Un papillon de nuit le percutait de temps à autre. Il ne se laissa pas gagner par l'agacement. C'est ce qu'Eunan lui avait enseigné, lors d'une nuit peu différente de celle-ci. Sauf qu'à ce moment-là, il n'éprouvait que de la haine, du ressentiment et une envie de vengeance qui le consumait entièrement. Il exécrait tout ce qui était vivant. Il avait désiré massacrer le monde. La joie qu'il voyait en chacun, les sourires. Il voulait que la terre se recouvre d'ombres et de peine. Comme lui.
Il avait tenté de se débarrasser définitivement et rageusement du papillon qui le harcelait, mais la poigne d'Eunan l'en avait empêchée.
Il se rappellerait à jamais de la discussion qu'ils avaient eue à ce moment-là :
— Lâche-moi ! avait-il craché avec agressivité.
— Qu'allais-tu faire ?
— Écraser l'insecte.
— As-tu senti ta vie menacée ? avait demandé l'assassin d'une voix douce.
— Ce n'est qu'un petit papillon !
— Alors comptais-tu le manger ?
— Non, s'était-il écrié. Il m'énerve. Qu'est ce que cela peut vous faire ?
Eunan avait libéré son bras et s'était placé accroupi devant lui, avant d'expliquer, calmement, tellement calmement que Kenelm avait senti les menaces derrière les arguments.
— Est-ce que cela veut dire que dès que quelque chose nous gêne, on a le droit de s'en débarrasser ? Ou est-ce une question de taille ? Plus l'être est petit, plus il est aisé de le tuer, plus il est autorisé de s'exécuter ?
— Ce n'est pas un être humain, s'était renfrogné Kenelm, et vous êtes mal placé pour parler.

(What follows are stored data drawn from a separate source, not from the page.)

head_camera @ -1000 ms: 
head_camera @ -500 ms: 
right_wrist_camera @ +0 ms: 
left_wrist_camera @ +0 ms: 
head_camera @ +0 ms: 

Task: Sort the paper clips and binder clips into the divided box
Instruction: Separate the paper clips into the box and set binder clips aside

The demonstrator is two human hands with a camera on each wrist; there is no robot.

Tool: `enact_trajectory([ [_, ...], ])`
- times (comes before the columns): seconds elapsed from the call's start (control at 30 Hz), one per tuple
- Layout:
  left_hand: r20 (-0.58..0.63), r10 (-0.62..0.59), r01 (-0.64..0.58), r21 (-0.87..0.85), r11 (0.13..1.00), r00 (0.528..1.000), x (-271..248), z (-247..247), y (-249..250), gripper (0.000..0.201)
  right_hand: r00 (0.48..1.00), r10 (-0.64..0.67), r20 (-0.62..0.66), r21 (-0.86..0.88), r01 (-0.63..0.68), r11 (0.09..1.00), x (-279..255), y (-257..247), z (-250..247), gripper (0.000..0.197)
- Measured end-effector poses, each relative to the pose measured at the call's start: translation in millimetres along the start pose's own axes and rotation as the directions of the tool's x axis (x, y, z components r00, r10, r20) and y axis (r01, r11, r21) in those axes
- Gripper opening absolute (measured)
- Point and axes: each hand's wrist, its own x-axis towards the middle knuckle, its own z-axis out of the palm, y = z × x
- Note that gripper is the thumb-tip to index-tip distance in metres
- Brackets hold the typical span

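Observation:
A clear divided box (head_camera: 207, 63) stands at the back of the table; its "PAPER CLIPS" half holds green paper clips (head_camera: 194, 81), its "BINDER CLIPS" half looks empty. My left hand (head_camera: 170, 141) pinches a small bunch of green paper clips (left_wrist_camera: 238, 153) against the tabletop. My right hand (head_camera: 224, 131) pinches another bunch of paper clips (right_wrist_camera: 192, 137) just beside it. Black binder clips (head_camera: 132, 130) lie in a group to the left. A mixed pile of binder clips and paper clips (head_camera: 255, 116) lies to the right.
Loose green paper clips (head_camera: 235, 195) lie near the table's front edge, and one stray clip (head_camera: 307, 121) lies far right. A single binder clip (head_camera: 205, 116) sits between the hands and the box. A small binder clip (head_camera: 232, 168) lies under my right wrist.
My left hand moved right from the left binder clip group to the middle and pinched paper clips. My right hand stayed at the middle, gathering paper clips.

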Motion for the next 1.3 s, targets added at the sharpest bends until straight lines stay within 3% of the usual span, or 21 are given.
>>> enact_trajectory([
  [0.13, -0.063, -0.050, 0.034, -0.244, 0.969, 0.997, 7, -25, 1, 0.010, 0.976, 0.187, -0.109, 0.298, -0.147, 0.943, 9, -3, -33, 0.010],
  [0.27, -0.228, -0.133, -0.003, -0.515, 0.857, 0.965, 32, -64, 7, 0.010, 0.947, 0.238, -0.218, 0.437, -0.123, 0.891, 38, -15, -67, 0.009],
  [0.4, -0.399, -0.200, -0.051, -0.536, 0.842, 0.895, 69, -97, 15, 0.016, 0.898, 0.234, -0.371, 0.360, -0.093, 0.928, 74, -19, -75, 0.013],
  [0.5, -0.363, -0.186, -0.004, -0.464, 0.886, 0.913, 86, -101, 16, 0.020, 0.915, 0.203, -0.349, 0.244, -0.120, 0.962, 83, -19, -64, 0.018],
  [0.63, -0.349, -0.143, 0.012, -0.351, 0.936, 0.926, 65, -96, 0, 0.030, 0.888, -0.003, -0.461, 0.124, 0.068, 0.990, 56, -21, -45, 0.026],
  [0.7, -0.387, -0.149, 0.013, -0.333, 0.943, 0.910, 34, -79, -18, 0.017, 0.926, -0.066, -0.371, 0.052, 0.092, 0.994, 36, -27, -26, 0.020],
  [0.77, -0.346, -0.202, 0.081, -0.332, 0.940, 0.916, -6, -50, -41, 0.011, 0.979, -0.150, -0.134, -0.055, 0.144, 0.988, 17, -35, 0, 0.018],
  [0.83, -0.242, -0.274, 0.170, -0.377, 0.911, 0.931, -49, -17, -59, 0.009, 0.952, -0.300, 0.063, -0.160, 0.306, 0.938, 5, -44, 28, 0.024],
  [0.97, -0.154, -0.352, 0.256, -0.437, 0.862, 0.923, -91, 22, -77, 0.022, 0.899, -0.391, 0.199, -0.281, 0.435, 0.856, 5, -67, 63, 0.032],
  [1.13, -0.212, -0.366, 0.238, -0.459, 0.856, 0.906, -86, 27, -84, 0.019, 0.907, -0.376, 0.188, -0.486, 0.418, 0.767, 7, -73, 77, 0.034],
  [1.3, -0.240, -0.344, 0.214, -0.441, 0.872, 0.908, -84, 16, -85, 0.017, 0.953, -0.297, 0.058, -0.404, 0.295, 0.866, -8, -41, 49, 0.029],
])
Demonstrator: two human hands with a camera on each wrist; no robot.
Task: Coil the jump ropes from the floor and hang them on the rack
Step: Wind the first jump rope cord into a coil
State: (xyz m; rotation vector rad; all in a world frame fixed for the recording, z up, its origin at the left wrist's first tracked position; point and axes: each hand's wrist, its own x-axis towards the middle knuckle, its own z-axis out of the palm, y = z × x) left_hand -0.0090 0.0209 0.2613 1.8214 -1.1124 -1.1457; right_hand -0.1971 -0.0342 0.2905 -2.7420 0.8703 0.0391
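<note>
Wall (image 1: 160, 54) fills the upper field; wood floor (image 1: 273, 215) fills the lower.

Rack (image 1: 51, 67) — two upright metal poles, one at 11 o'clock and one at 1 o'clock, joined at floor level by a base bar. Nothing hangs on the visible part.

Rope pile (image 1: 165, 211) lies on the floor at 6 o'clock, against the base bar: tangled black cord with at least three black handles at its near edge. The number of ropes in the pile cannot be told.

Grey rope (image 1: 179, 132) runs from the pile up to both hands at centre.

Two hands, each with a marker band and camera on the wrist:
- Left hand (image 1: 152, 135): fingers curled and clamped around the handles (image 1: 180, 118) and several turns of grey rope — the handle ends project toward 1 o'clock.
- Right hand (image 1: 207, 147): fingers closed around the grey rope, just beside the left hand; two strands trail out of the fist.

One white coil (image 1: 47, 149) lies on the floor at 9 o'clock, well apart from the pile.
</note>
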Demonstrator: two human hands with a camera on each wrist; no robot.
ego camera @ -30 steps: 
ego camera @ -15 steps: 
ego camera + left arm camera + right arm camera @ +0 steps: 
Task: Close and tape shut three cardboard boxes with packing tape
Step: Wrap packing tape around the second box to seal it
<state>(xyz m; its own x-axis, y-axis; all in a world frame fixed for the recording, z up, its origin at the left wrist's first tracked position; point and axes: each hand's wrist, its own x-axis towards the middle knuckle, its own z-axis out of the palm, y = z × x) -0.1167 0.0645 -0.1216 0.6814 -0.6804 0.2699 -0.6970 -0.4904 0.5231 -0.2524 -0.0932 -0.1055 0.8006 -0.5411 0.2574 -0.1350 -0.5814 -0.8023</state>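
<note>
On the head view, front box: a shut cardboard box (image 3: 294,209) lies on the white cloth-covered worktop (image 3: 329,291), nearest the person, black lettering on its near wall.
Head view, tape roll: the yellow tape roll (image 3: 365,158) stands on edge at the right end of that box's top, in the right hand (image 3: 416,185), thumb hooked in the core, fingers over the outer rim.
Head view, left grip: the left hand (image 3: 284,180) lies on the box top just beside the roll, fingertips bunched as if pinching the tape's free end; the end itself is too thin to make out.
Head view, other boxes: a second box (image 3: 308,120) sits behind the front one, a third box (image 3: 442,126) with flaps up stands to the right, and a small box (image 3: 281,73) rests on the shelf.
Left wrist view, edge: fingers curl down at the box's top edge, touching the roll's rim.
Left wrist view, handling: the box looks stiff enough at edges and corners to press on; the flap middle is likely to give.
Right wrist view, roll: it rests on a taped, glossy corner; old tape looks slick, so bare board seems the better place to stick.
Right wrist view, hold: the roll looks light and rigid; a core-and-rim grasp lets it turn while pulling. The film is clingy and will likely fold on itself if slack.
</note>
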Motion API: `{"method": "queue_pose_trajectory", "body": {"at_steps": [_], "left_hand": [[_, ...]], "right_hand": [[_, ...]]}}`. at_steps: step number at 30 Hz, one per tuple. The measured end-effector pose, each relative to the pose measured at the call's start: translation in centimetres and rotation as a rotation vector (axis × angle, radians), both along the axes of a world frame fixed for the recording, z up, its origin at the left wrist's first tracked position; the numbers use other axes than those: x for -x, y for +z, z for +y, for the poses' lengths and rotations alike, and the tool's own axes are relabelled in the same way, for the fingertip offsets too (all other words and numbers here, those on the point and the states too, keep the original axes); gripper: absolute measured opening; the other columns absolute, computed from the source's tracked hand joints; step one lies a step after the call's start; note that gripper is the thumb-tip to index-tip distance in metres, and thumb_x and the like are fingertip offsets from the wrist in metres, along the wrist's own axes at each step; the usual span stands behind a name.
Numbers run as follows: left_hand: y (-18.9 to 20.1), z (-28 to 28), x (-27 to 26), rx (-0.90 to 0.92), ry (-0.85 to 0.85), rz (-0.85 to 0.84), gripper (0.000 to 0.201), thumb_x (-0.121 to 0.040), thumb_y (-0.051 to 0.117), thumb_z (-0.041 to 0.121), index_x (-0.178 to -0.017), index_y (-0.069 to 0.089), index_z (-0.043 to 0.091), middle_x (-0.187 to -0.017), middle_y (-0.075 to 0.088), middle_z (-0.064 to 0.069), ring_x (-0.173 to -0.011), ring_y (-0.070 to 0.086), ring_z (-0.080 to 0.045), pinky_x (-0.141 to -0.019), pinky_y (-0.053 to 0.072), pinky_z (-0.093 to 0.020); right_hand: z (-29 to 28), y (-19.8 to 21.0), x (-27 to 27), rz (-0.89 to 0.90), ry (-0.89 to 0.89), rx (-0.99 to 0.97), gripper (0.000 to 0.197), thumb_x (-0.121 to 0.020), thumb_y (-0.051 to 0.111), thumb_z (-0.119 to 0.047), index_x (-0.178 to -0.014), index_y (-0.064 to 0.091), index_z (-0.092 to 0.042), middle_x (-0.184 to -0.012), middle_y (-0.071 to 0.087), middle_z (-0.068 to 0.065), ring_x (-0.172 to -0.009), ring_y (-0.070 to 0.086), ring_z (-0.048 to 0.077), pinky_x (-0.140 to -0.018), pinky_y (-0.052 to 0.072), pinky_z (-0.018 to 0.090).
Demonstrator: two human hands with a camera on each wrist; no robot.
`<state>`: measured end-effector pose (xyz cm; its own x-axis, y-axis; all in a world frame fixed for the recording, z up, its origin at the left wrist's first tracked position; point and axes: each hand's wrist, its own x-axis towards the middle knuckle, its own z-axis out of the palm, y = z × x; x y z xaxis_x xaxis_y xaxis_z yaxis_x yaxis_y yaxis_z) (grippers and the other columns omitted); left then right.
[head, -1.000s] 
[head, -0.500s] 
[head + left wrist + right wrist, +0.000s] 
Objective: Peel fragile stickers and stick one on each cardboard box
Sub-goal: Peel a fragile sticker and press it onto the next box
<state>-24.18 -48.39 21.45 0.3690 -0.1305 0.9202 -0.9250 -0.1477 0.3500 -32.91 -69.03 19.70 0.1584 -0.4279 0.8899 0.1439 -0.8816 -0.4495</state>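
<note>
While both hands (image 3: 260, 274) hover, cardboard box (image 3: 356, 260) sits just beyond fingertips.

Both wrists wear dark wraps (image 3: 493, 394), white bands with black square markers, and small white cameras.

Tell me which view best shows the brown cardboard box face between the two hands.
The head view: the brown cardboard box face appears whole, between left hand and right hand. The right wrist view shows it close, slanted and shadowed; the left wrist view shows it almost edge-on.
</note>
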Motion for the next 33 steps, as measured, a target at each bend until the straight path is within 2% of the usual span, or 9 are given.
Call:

— Tu penses à tes parents. Tu te dis, à juste titre, qu'ils gênaient quelqu'un et que c'est pour cette raison que je les ai tués. C'est vrai, comme il est vrai que j'ai été payé pour le faire. Mais malgré ça, je respecte la vie, plus que beaucoup d'autres. Désormais, même si tu ne comprends pas pourquoi, tu épargneras le plus de vies animales possible et tu ne tueras que ce que je te demanderai de tuer. Tu as accepté de te plier à mes règles. Tu avais le choix, maintenant assume-le, avait il conclut avant de retourner chercher du bois.
Kenelm repensait à l'amertume de ce moment où il s'était senti piégé. Certes, il l'avait suivi, mais uniquement parce que c'était soit ça, soit mourir et à cette époque-là, son seul souhait été de venger ses parents. Aujourd'hui, tuer Eunan, ne lui apporterait rien. De plus, il ne connaissait toujours pas qui était le mécène qui avait payé pour leur assassinat, jamais Eunan n'avait voulu lui livrer les informations. Alors que Kenelm aspirait à assouvir sa soif de revanche sur lui aussi. Il était perdu, sans savoir quoi faire et c'est dans cet état qu'il termina son tour de garde avant de replonger dans l'immobilité du sommeil et l'enfer qui l'y attendait.